THE UNITED STATES IN WORLD WAR I

A wide-ranging exploration of World War I and how it changed the United States forever.

Students who know anything about history tend to know other wars better—the Civil War, World War II, Vietnam. But it was World War I that changed America and ushered in a new role for the United States as a world political and economic leader. Two million Americans were sent to the war, and in the 19 months of involvement in Europe, 53,000 Americans were killed in battle, part of the staggering total death toll of 10 million, a war of such magnitude that it transformed the governments and economies of every major participant.
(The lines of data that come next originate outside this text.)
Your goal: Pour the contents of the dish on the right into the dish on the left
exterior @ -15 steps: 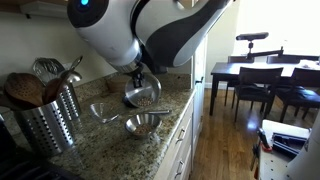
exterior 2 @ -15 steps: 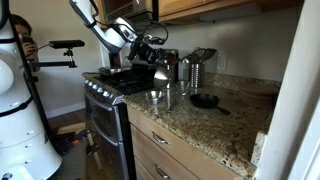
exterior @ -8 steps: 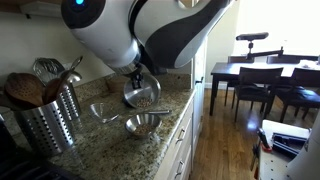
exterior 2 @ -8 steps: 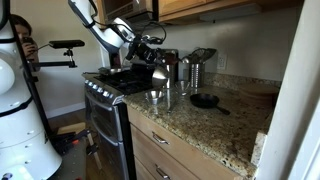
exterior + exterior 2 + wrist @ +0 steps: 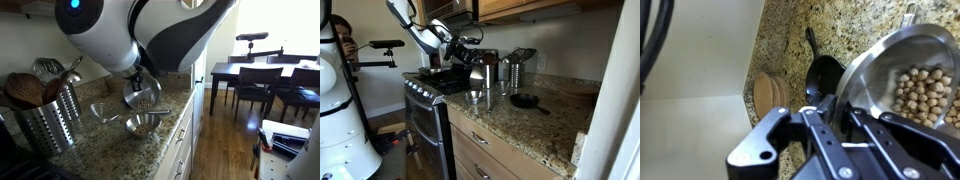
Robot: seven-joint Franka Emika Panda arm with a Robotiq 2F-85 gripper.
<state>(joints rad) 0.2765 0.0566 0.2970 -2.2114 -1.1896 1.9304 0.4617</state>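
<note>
My gripper (image 5: pixel 840 112) is shut on the rim of a steel bowl (image 5: pixel 880 70) that holds several light brown round nuts (image 5: pixel 922 95). In both exterior views the held bowl (image 5: pixel 142 93) (image 5: pixel 478 75) hangs tilted just above a second steel bowl (image 5: pixel 143 124) (image 5: pixel 476 97) standing on the granite counter (image 5: pixel 105 150). The lower bowl shows brownish contents inside. The gripper (image 5: pixel 138 74) (image 5: pixel 469 58) is at the top of the tilted bowl.
A small steel strainer (image 5: pixel 103 112) lies beside the lower bowl. A perforated utensil holder (image 5: pixel 50 122) stands at the counter's end. A black skillet (image 5: pixel 524 100) (image 5: pixel 825 78) and a wooden disc (image 5: pixel 768 92) sit nearby. A stove (image 5: pixel 428 85) adjoins the counter.
The arm's upper part has shifted slightly. The held bowl stays tilted over the lower bowl in nearly the same place.
</note>
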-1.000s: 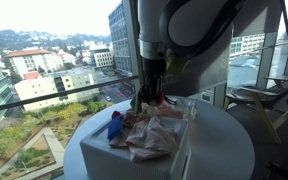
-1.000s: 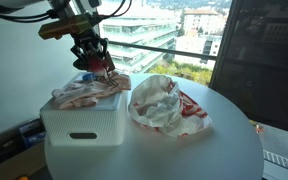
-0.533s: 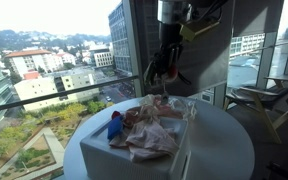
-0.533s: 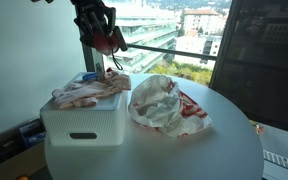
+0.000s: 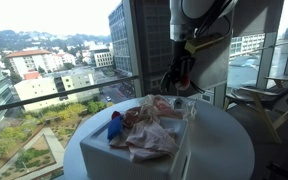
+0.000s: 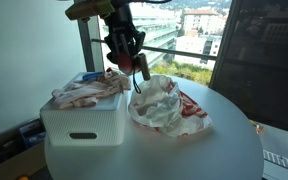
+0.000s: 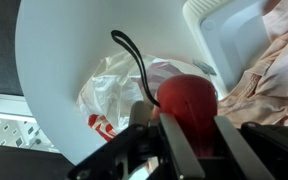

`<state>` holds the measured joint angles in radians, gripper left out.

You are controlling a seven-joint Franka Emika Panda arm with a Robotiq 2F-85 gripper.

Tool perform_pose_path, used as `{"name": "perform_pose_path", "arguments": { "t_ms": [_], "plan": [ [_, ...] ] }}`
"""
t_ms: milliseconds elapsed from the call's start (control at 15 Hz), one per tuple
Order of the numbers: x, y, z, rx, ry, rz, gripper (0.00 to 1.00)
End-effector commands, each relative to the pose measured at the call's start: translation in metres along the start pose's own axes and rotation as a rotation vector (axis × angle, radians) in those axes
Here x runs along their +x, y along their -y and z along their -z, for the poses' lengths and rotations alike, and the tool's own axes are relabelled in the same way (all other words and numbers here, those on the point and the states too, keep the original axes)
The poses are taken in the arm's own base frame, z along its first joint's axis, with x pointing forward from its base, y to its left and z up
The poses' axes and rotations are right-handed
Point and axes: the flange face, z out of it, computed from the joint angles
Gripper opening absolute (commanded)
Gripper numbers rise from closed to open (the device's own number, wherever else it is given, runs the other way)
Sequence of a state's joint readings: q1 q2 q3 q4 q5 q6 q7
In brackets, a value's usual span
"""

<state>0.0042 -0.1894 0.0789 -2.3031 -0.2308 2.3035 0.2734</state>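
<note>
Red and rounded, a small object (image 6: 141, 66) is clenched between the jaws and held in the air, clear of the round white worktop (image 6: 199, 150). The wrist view shows this red object (image 7: 189, 98) wedged between the two dark fingers (image 7: 142, 113), with a thin black cord (image 7: 134, 60) curling out from it in a loop; what the thing itself is cannot be told. In an exterior view it hangs above the near edge of a crumpled white plastic bag (image 6: 166, 105) with red print. The bag lies on the worktop just beside a white bin (image 6: 82, 128). From the wrist, the bag (image 7: 109, 90) lies directly under the grip, and a corner of the bin (image 7: 219, 22) shows off to one side. The bin is heaped with pinkish cloth (image 6: 84, 92) that spills over its rim; the same cloth (image 5: 152, 132) shows in both exterior views. A blue item (image 5: 115, 124) stands among it at one end of the bin. The robot arm (image 5: 199, 25) comes down from above, and the wrist is tilted over the far side of the bin from that camera. Behind the worktop a tall window looks out on city buildings (image 5: 49, 70) and trees below.
</note>
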Motion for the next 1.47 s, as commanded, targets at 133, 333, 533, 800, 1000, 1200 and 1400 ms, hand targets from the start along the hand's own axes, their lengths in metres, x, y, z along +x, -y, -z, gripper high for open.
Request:
{"name": "perform_pose_path", "arguments": {
  "t_ms": [133, 333, 533, 800, 1000, 1200, 1400],
  "plan": [
    [0.049, 0.003, -0.041, 0.024, 0.045, -0.022, 0.06],
    [0.072, 0.012, -0.059, 0.031, 0.034, 0.007, 0.07],
    [0.093, 0.019, -0.082, 0.052, 0.034, 0.018, 0.07],
    [0.112, 0.017, -0.129, 0.101, 0.059, 0.029, 0.08],
    [0.121, 0.015, -0.165, 0.131, 0.078, 0.038, 0.08],
    [0.132, 0.011, -0.197, 0.120, 0.070, 0.051, 0.08],
    [0.143, 0.000, -0.225, 0.088, 0.054, 0.053, 0.08]
  ]
}}
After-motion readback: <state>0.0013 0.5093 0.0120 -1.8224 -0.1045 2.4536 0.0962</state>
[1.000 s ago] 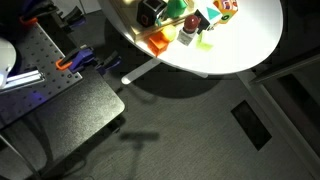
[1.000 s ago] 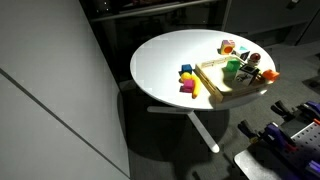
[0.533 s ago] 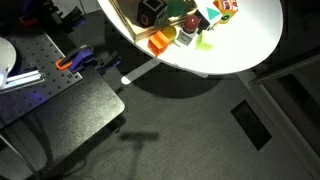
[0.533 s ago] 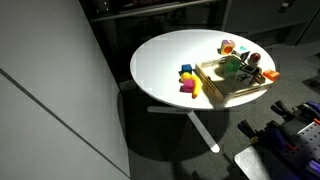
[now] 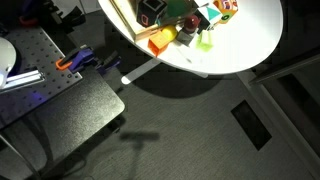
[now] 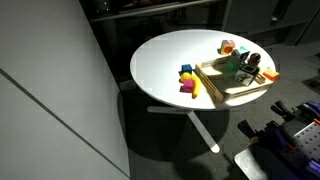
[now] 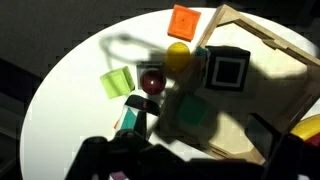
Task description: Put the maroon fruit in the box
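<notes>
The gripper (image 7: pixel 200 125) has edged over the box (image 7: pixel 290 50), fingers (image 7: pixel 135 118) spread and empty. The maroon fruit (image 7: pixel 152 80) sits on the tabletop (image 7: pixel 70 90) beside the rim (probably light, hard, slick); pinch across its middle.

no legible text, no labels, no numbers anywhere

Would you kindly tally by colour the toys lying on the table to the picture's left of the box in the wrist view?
Orange piece: 1
Yellow piece: 1
Maroon fruit: 1
Green piece: 1
Teal piece: 1, partly visible
Total: 5
</notes>
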`<act>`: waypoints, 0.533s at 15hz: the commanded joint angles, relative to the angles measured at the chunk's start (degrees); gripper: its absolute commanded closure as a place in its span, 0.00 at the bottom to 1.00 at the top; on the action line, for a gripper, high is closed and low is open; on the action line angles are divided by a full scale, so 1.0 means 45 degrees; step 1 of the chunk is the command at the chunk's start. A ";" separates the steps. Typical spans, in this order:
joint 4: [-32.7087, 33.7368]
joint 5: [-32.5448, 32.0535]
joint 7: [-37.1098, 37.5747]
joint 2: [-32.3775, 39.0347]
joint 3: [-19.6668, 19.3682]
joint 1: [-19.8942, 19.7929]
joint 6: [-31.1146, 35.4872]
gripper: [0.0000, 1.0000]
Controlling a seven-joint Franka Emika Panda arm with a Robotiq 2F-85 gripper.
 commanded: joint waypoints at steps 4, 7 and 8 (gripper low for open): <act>0.0220 -0.0309 0.1089 0.1516 0.0552 -0.0560 0.1814 0.00; 0.0203 -0.0208 0.1448 0.2180 0.0665 -0.0745 0.2479 0.00; 0.0196 -0.0160 0.1502 0.2382 0.0704 -0.0821 0.2653 0.00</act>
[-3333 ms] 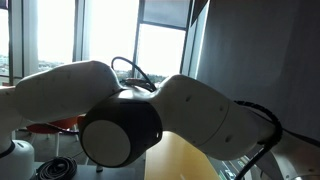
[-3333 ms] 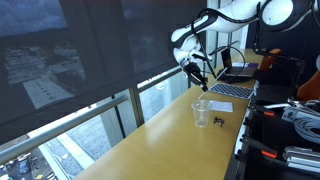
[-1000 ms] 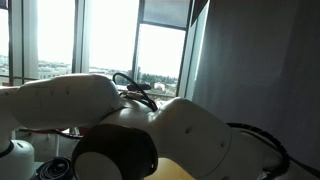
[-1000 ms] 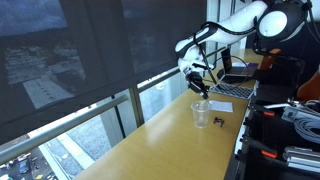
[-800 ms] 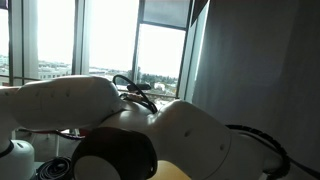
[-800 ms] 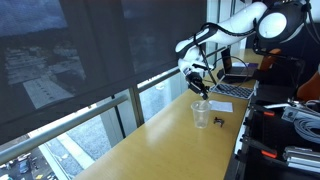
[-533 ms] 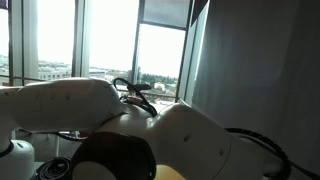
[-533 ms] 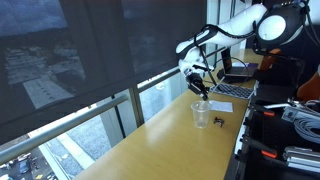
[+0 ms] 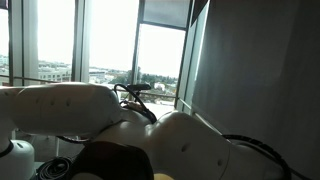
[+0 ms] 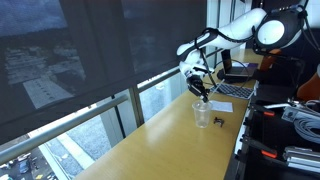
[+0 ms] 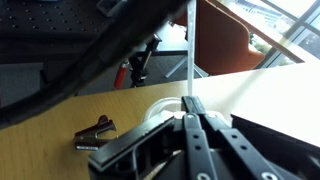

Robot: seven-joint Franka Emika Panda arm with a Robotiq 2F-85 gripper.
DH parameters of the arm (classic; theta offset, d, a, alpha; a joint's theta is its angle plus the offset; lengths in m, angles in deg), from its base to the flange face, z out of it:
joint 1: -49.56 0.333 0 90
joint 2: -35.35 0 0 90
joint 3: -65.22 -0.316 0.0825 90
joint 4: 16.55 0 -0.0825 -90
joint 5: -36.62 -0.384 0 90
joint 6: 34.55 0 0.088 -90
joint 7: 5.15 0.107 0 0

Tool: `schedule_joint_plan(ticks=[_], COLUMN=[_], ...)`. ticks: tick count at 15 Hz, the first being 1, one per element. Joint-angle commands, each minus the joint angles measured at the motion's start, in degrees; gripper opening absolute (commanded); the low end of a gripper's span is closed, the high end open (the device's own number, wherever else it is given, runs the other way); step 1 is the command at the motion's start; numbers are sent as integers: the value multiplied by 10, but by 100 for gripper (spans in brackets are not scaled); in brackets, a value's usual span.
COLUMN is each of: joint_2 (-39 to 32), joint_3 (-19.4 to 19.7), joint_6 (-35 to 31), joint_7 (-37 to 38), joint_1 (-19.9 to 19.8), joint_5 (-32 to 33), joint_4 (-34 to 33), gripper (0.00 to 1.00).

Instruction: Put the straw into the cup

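Pinching the straw (image 11: 188, 50), the tool (image 11: 191, 106) seemingly hangs above the cup (image 10: 203, 115).

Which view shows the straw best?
Wrist view: the straw is a clear white line in the jaws. In an exterior view it is unclear by the cup; in an exterior view the arm blocks it.

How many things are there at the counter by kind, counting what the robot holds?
Clear cup: 1
Straw, held in the fingers: 1
Small dark object: 1
Laptop: 1
Total: 4
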Motion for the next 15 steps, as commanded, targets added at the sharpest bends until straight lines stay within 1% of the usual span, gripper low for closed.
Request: schedule_joint_plan(ticks=[1,2,3,4,8,13,15], joint_2=[-25,-26,-27,-18,-5,36,55], joint_3=[-17,-18,-19,-15,-20,-20,-17], joint_6=[31,32,32,28,27,15,15], joint_7=[15,14,14,10,6,-21,-36], joint_1=[-11,-11,-11,-8,-5,11,20], joint_5=[-10,-9,-9,-12,-12,9,17], joint_4=[-44,-48,-51,-40,-40,-31,-25], gripper=[0,26,27,32,62,98,100])
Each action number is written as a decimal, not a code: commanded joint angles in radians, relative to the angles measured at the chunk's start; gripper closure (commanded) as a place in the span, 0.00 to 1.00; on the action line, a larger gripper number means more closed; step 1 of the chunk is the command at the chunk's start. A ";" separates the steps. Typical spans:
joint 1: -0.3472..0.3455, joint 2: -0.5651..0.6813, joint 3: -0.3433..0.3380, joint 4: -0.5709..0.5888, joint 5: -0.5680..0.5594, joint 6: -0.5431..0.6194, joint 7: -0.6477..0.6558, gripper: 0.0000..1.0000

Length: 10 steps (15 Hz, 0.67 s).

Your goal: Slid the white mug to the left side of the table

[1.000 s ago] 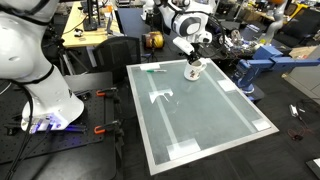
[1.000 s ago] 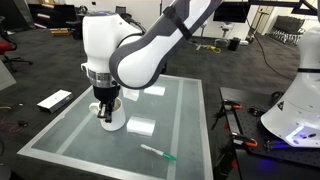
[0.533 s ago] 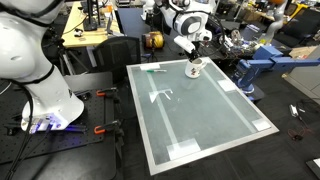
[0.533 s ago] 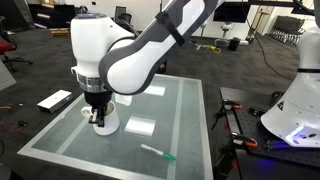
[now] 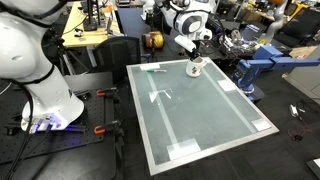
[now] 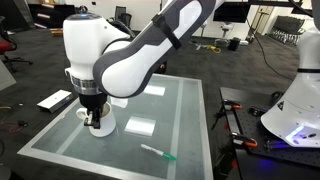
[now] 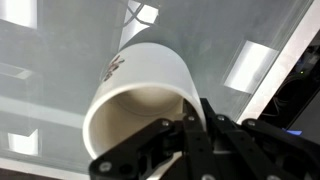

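The white mug (image 5: 194, 71) stands upright near the far edge of the pale green-grey table (image 5: 205, 125). In an exterior view the mug (image 6: 101, 125) sits under the arm, near the table (image 6: 180, 120) edge. My gripper (image 6: 95, 113) comes down onto it from above. In the wrist view the black fingers (image 7: 190, 122) straddle the mug's rim, one inside and one outside, shut on the wall. The mug (image 7: 140, 85) fills that view, with a reddish pattern on its side. The handle is hidden.
A green-tipped pen (image 6: 158, 152) lies on the table, also visible in an exterior view (image 5: 153, 70). White tape patches (image 6: 141, 126) mark the top. A white robot base (image 5: 40, 70) and cluttered workbenches (image 5: 95, 30) stand beyond the table.
The gripper and the mug have slid together across the table, toward the left in the closer exterior view. The pen has not moved.
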 commanded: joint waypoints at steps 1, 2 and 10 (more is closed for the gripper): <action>0.014 -0.002 -0.013 0.034 -0.034 -0.029 0.039 0.98; 0.015 -0.004 -0.015 0.032 -0.038 -0.028 0.042 0.93; 0.013 -0.035 -0.017 0.022 -0.044 -0.003 0.058 0.50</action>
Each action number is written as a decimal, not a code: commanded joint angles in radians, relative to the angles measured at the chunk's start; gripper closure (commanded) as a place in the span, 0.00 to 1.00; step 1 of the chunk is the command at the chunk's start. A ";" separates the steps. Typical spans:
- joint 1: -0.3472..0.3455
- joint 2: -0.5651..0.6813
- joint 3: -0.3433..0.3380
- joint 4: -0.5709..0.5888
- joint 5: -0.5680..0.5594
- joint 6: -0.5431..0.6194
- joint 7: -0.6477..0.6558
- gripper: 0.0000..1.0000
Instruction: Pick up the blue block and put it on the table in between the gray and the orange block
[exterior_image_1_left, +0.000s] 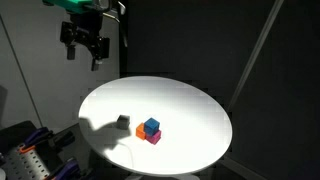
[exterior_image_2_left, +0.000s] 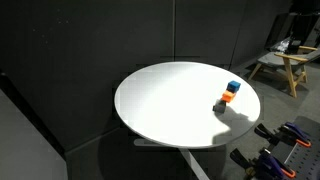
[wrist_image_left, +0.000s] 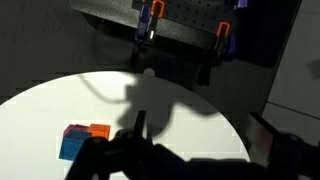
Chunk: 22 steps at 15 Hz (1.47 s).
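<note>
The blue block (exterior_image_1_left: 151, 125) sits near the middle of the round white table (exterior_image_1_left: 190, 105) and seems to rest on a pink block (exterior_image_1_left: 155, 138). The orange block (exterior_image_1_left: 143, 131) touches its side. The gray block (exterior_image_1_left: 123, 122) stands a little apart from them. In another exterior view the blue block (exterior_image_2_left: 233, 87) and the orange block (exterior_image_2_left: 227, 99) are near the table's edge. The wrist view shows the blue block (wrist_image_left: 72, 146) and the orange block (wrist_image_left: 98, 131) at lower left. My gripper (exterior_image_1_left: 83, 48) hangs high above the table's edge, open and empty, far from the blocks. Its dark fingers (wrist_image_left: 200, 150) frame bare table.
Black curtains surround the table. Orange-handled clamps (wrist_image_left: 150, 20) hang on a rack beyond the table edge. A wooden stool (exterior_image_2_left: 285, 68) stands at the far side. A tool rack (exterior_image_1_left: 35, 155) is below the table.
</note>
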<state>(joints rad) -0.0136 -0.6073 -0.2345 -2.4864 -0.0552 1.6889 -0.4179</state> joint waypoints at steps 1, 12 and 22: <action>-0.011 0.002 0.010 0.003 0.005 -0.001 -0.005 0.00; -0.003 0.034 0.026 0.005 0.013 0.089 0.009 0.00; -0.005 0.208 0.059 0.028 0.049 0.404 0.052 0.00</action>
<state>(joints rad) -0.0121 -0.4705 -0.1891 -2.4887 -0.0172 2.0183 -0.4016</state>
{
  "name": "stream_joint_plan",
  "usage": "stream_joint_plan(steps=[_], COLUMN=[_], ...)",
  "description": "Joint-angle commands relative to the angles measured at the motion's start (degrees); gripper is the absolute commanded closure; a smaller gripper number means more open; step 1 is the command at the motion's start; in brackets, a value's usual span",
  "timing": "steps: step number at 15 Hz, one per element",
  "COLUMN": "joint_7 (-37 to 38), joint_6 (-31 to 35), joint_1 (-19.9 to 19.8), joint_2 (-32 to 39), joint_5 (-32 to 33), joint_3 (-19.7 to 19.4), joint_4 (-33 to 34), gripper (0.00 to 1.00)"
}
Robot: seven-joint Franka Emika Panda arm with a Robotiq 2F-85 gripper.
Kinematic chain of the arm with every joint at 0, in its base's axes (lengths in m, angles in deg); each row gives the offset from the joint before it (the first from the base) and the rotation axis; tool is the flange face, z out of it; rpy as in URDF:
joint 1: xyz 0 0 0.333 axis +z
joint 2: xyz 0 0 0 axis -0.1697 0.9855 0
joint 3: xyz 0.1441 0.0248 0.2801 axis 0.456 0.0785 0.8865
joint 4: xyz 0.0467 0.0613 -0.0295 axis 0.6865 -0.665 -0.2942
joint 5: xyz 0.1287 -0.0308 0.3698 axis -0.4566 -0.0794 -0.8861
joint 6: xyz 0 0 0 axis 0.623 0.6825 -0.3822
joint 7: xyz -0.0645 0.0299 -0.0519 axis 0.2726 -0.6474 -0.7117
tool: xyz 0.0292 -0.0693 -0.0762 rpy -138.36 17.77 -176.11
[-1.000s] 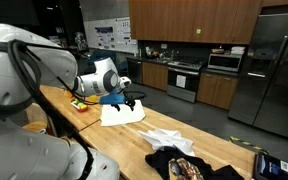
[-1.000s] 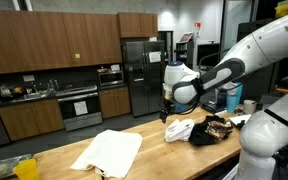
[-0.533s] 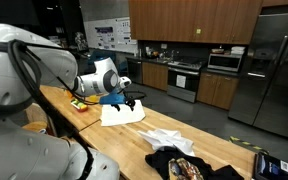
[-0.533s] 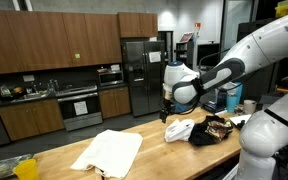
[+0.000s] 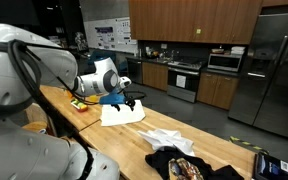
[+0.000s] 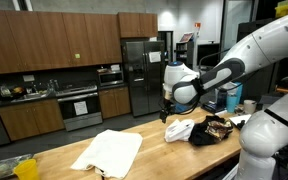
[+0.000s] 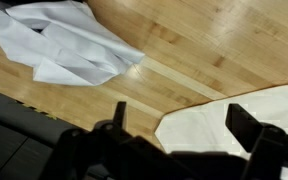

Osborne’s straightforward text is a clear account of the war itself and various related topics—African-American soldiers, the Woman’s Peace Party, the use of airplanes as weapons for the first time, trench warfare, and the sinking of the Lusitania. Many archival photographs complement the text, as does a map of Europe (though some countries are lost in the gutter). A thorough bibliography includes several works for young readers. A study of World War I offers a context for discussing world events today, so this volume is a good bet for libraries and classrooms—a well-written treatment that can replace dry textbook accounts.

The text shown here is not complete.